(Information provided):
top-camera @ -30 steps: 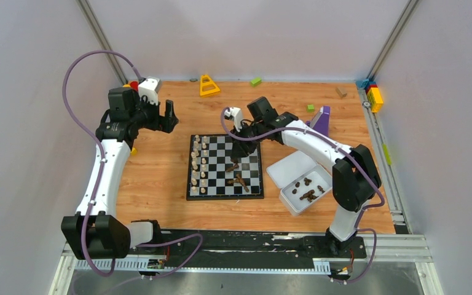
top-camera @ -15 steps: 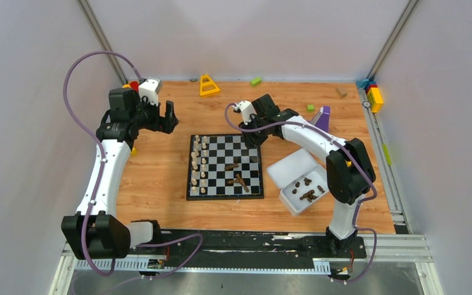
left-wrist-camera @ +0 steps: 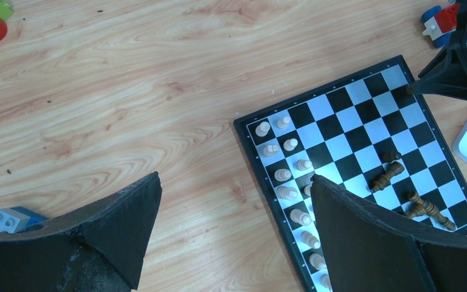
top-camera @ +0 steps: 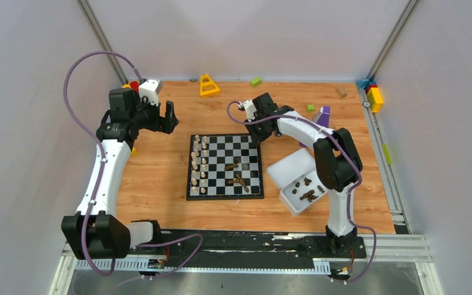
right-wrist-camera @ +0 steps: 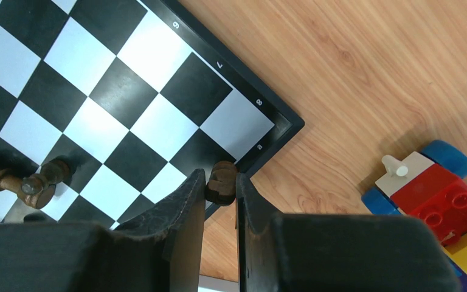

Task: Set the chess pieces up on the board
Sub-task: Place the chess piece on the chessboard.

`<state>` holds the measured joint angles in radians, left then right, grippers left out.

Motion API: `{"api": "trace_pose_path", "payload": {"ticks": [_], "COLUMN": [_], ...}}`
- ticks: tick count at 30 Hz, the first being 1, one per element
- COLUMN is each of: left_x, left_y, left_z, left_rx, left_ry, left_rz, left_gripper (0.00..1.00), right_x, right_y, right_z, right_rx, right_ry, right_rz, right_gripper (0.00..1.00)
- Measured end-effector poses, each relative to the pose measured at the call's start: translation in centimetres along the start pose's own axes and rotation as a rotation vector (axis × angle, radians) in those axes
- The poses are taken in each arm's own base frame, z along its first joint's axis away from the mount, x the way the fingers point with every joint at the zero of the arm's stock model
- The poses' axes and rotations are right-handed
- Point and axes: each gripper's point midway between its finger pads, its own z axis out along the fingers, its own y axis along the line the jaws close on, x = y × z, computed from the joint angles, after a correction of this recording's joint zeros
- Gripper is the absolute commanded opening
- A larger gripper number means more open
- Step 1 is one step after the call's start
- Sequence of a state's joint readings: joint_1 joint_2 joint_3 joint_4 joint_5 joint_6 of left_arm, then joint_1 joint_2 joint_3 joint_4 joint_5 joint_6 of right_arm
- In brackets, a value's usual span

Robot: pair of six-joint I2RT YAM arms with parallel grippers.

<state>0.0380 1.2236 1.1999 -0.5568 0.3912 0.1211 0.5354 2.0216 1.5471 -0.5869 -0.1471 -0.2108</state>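
Note:
The board lies at the table's middle. Cream chess pieces stand in two columns along its left side, also in the left wrist view. A few dark pieces lie toppled on its right half. My right gripper hangs over the board's far right corner, shut on a dark brown piece that sits just above the corner square and rim. My left gripper stands open off the board's far left corner, with only bare wood between its fingers.
A white tray right of the board holds several more dark pieces, its lid beside it. Toy blocks lie along the far edge: a yellow one, a green one, a purple one. A red-and-blue toy sits near the right gripper.
My right gripper has moved from over the toppled dark pieces at mid-board to the far right corner, carrying the dark piece. The left arm has not moved.

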Motion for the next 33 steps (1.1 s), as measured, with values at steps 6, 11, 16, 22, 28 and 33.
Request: {"api": "trace_pose_path", "payload": {"ticks": [6, 11, 16, 22, 28, 33], "left_x": [0.0, 0.1, 0.0, -0.2, -0.1, 0.0], "left_y": [0.0, 0.0, 0.0, 0.1, 0.1, 0.1], "left_z": [0.0, 0.0, 0.0, 0.1, 0.1, 0.2], "left_rx": [0.000, 0.000, 0.000, -0.002, -0.002, -0.001], "left_ry": [0.000, 0.001, -0.002, -0.010, -0.010, -0.006], "left_rz": [0.001, 0.000, 0.001, 0.005, 0.005, 0.004], "left_gripper": [1.00, 1.00, 1.00, 1.00, 1.00, 1.00], "right_x": [-0.4, -0.5, -0.5, -0.6, -0.6, -0.6], "right_y": [-0.1, 0.1, 0.3, 1.3, 1.5, 1.6], "right_z": [0.3, 0.3, 0.4, 0.5, 0.6, 0.6], "right_rx": [-0.001, -0.008, -0.017, -0.030, -0.033, -0.032], "right_ry": [-0.005, -0.006, -0.007, -0.007, -0.007, -0.007], "right_rz": [0.000, 0.000, 0.001, -0.016, -0.018, -0.018], "right_gripper": [0.01, 0.01, 0.01, 0.01, 0.05, 0.27]}}
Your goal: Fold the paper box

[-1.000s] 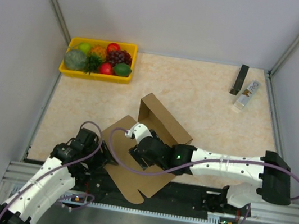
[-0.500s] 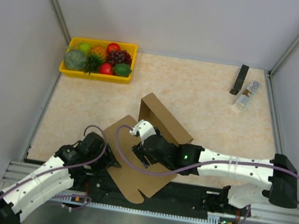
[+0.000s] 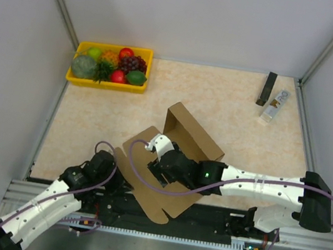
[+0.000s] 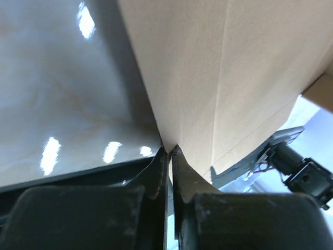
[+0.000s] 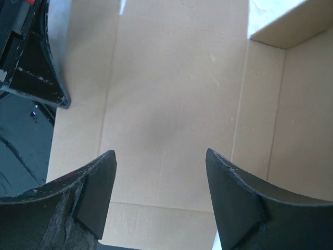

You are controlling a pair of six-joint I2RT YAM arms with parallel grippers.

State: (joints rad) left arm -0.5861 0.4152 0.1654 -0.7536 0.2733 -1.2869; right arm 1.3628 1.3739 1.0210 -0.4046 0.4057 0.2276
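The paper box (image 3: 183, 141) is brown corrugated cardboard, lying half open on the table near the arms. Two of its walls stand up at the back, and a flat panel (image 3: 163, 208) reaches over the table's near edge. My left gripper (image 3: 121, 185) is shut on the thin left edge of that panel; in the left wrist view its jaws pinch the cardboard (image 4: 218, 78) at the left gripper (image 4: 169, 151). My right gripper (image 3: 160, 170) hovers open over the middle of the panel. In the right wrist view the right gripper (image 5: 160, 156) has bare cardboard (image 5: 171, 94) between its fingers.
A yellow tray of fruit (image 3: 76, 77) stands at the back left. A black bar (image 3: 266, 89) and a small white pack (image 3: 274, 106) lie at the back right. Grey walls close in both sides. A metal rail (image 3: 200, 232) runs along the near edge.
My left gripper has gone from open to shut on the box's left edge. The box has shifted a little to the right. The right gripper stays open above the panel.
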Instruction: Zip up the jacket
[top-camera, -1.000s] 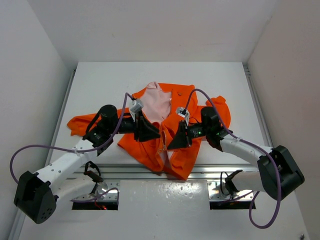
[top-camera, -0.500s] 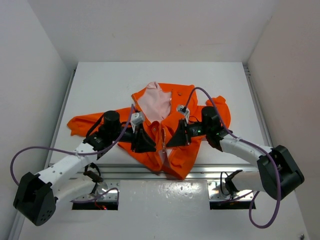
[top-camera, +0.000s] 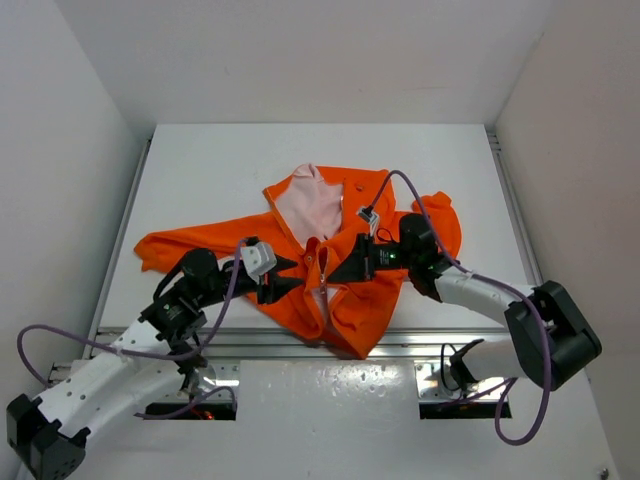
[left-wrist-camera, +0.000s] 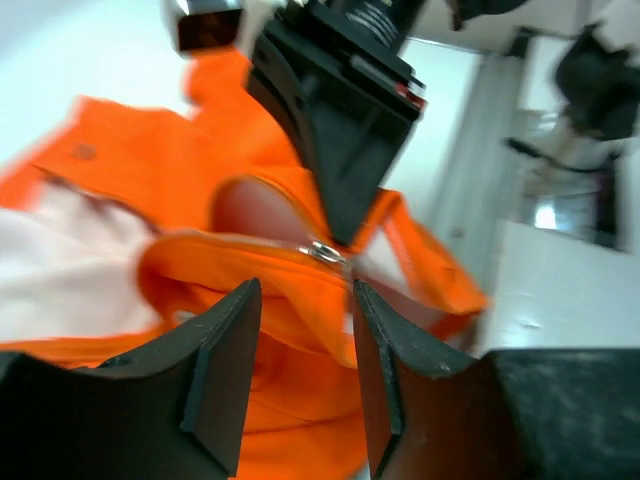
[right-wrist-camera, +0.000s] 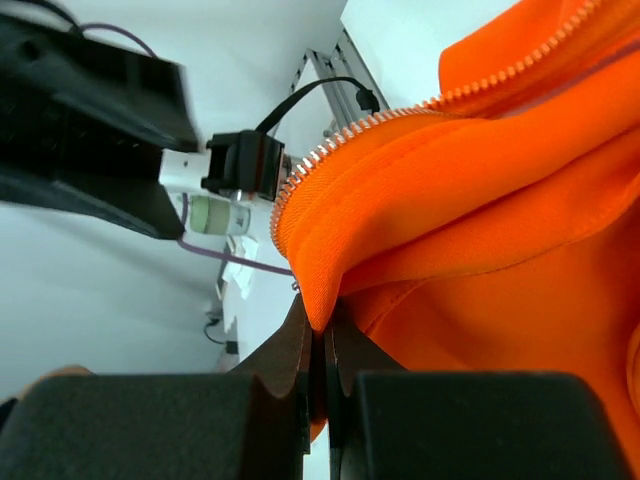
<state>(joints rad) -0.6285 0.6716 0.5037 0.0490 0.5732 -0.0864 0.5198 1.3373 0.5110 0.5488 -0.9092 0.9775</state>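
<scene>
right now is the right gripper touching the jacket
Touching. The right wrist view shows the right gripper pinched shut on a fold of the jacket, with the orange fabric clamped between both fingers and no gap.

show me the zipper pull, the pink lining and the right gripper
zipper pull (left-wrist-camera: 325, 250): left wrist view, on the metal slider.
pink lining (top-camera: 300, 205): top external view, middle of the pale patch.
right gripper (right-wrist-camera: 318, 325): right wrist view, between its fingertips, which pinch the jacket (right-wrist-camera: 480, 200) edge.
</scene>
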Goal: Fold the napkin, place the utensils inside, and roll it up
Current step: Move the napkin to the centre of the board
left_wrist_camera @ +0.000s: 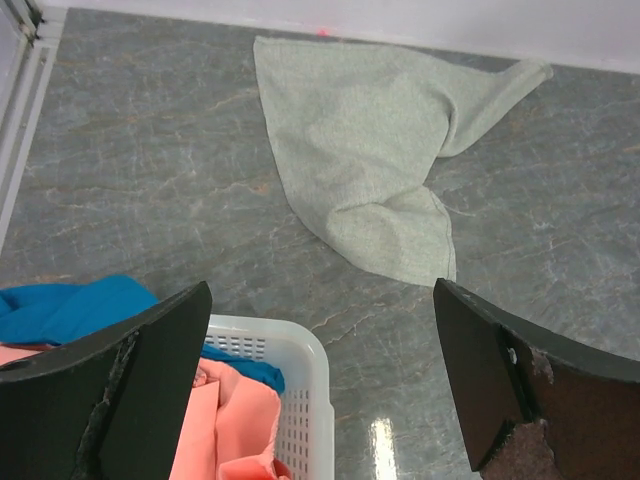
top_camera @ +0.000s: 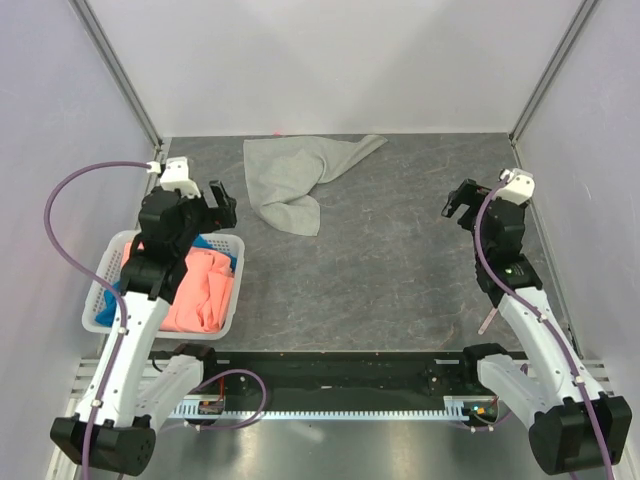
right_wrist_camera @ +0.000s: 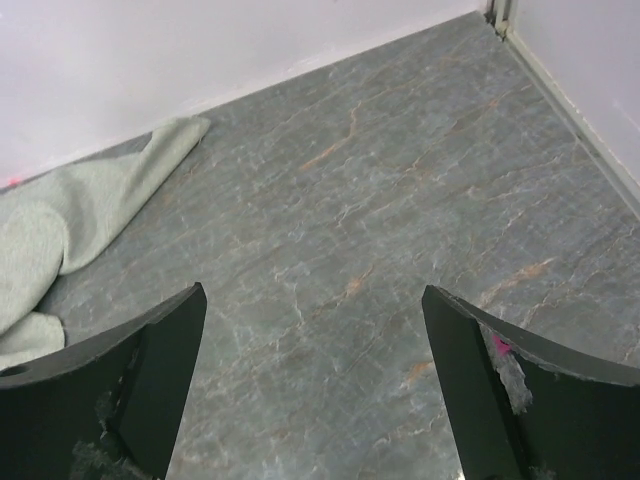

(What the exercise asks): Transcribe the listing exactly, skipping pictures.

(Reply to the task):
top-camera @ -30 steps: 
top-camera @ -15 steps: 
left-wrist-camera @ +0 steps: 
top-camera @ +0 steps: 
right-wrist-camera @ +0 steps: 

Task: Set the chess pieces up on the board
Sub-task: Place the chess piece on the chessboard.

`<state>` holds the measured joint angles in radians, left then right, grippers left out.

Motion API: `{"api": "trace_pose_path", "payload": {"ticks": [_], "COLUMN": [_], ...}}`
- ticks: tick count at 30 Hz, the first being 1, one per element
- COLUMN is each of: left_x, left_y, left_z, left_rx, left_ry, left_rz, left_gripper (0.00..1.00), right_x, right_y, right_z, right_rx, right_ry, right_rz, right_gripper (0.00..1.00)
- Measured end-effector poses, each relative to the pose measured at the call's start: translation in centimetres along the start pose's own axes and rotation as a rotation vector (axis × angle, radians) in those axes
- The poses are taken in each arm's own base frame, z along its first joint's axis away from the mount, x the way the fingers point with every joint at the zero of the arm's stock model
- The poses' axes and rotations are right-handed
- Point and axes: each gripper's point midway between its finger pads, its own z axis out along the fingers, its own y axis along the line the jaws close on, x = y × z, computed from the joint angles, after a correction of this recording's joint zeros
- Gripper is the absolute commanded opening
- A larger gripper number means more open
- Step 1 is one step after the call's start
- Sequence of a state's joint readings: joint_1 joint_2 joint_3 joint_4 joint_5 joint_6 of left_arm, then joint_1 joint_2 joint_3 joint_4 joint_5 joint_6 of right_arm
- In brackets, a value's usual span

Robot: pair of six-joint I2RT YAM arms with parallel grippers.

<state>0.0380 1.2236 1.1999 -0.5568 0.3912 0.1211 0.5354 2.0216 1.5471 -0.5869 -0.1471 -0.2108</state>
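Note:
The board lies at the table's middle. Cream chess pieces stand in two columns along its left side, also in the left wrist view. A few dark pieces lie toppled on its right half. My right gripper hangs over the board's far right corner, shut on a dark brown piece that sits just above the corner square and rim. My left gripper stands open off the board's far left corner, with only bare wood between its fingers.
A white tray right of the board holds several more dark pieces, its lid beside it. Toy blocks lie along the far edge: a yellow one, a green one, a purple one. A red-and-blue toy sits near the right gripper.
My right gripper has moved from over the toppled dark pieces at mid-board to the far right corner, carrying the dark piece. The left arm has not moved.
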
Motion for the next 33 steps (1.1 s), as measured, with values at steps 6, 11, 16, 22, 28 and 33.
Request: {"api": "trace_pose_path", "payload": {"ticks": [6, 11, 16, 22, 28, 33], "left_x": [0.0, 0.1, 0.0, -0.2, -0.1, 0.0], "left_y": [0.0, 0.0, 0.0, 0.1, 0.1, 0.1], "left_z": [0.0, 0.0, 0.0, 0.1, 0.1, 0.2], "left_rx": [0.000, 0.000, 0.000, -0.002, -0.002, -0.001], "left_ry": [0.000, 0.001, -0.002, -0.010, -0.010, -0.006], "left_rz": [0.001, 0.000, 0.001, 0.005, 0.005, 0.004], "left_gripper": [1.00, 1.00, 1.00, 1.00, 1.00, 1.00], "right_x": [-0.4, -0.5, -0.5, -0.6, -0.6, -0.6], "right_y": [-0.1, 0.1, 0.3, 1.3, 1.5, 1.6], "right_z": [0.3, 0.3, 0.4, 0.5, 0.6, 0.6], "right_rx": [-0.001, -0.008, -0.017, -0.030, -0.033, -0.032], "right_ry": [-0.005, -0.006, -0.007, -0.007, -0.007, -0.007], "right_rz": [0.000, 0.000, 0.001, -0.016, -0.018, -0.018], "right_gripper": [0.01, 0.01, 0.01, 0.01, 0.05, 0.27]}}
Your goal: Fold the paper box

[-1.000s] 
[-0.500s] 
[+0.000s] 
[+0.000s] 
[+0.000s] 

You are controlling a pair of six-joint I2RT YAM arms with parallel grippers.

State: (joints rad) left arm -0.5861 0.4152 0.1654 -0.7536 0.2733 -1.2869; right arm 1.3628 1.3739 1.0210 -0.4046 0.4057 0.2276
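The paper box (image 3: 183, 141) is brown corrugated cardboard, lying half open on the table near the arms. Two of its walls stand up at the back, and a flat panel (image 3: 163, 208) reaches over the table's near edge. My left gripper (image 3: 121, 185) is shut on the thin left edge of that panel; in the left wrist view its jaws pinch the cardboard (image 4: 218, 78) at the left gripper (image 4: 169, 151). My right gripper (image 3: 160, 170) hovers open over the middle of the panel. In the right wrist view the right gripper (image 5: 160, 156) has bare cardboard (image 5: 171, 94) between its fingers.
A yellow tray of fruit (image 3: 76, 77) stands at the back left. A black bar (image 3: 266, 89) and a small white pack (image 3: 274, 106) lie at the back right. Grey walls close in both sides. A metal rail (image 3: 200, 232) runs along the near edge.
My left gripper has gone from open to shut on the box's left edge. The box has shifted a little to the right. The right gripper stays open above the panel.
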Instruction: Zip up the jacket
[top-camera, -1.000s] 
[top-camera, -0.500s] 
[top-camera, +0.000s] 
[left-wrist-camera, +0.000s] 
[right-wrist-camera, +0.000s] 
<state>(joints rad) -0.6285 0.6716 0.5037 0.0490 0.5732 -0.0864 0.5198 1.3373 0.5110 0.5488 -0.9092 0.9775</state>
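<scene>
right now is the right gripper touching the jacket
Touching. The right wrist view shows the right gripper pinched shut on a fold of the jacket, with the orange fabric clamped between both fingers and no gap.

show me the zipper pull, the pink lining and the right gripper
zipper pull (left-wrist-camera: 325, 250): left wrist view, on the metal slider.
pink lining (top-camera: 300, 205): top external view, middle of the pale patch.
right gripper (right-wrist-camera: 318, 325): right wrist view, between its fingertips, which pinch the jacket (right-wrist-camera: 480, 200) edge.
</scene>
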Goal: Fold the napkin, place the utensils inside, and roll it up
Current step: Move the napkin to the centre of the board
left_wrist_camera @ +0.000s: 
top_camera @ +0.000s: 
right_wrist_camera @ +0.000s: 

There is nothing else to add to the answer.